• Records to use
──────────

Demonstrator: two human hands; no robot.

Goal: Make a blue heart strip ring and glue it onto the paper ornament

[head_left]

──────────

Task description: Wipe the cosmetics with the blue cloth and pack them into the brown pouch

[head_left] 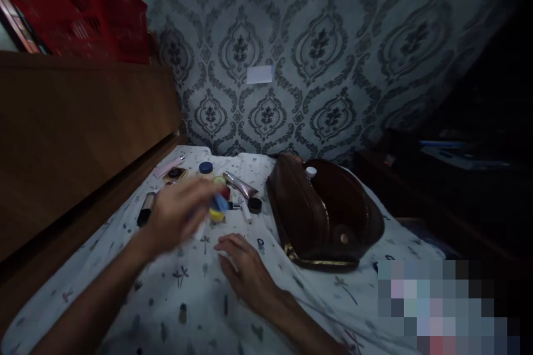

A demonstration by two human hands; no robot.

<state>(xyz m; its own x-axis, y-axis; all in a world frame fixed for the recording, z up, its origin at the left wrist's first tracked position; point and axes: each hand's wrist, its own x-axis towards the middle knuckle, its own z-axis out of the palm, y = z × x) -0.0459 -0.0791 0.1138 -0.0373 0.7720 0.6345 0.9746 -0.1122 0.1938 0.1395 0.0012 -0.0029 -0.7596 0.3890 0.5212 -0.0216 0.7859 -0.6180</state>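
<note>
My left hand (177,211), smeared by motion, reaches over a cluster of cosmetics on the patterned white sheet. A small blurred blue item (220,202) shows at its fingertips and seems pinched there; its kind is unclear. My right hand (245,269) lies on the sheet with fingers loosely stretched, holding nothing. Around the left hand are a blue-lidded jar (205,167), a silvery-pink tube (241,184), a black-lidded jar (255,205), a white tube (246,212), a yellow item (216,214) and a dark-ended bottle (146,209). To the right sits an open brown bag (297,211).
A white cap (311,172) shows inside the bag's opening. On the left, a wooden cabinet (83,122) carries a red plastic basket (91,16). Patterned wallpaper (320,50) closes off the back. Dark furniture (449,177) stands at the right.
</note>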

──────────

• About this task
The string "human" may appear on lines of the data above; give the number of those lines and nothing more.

• Completed exercise
2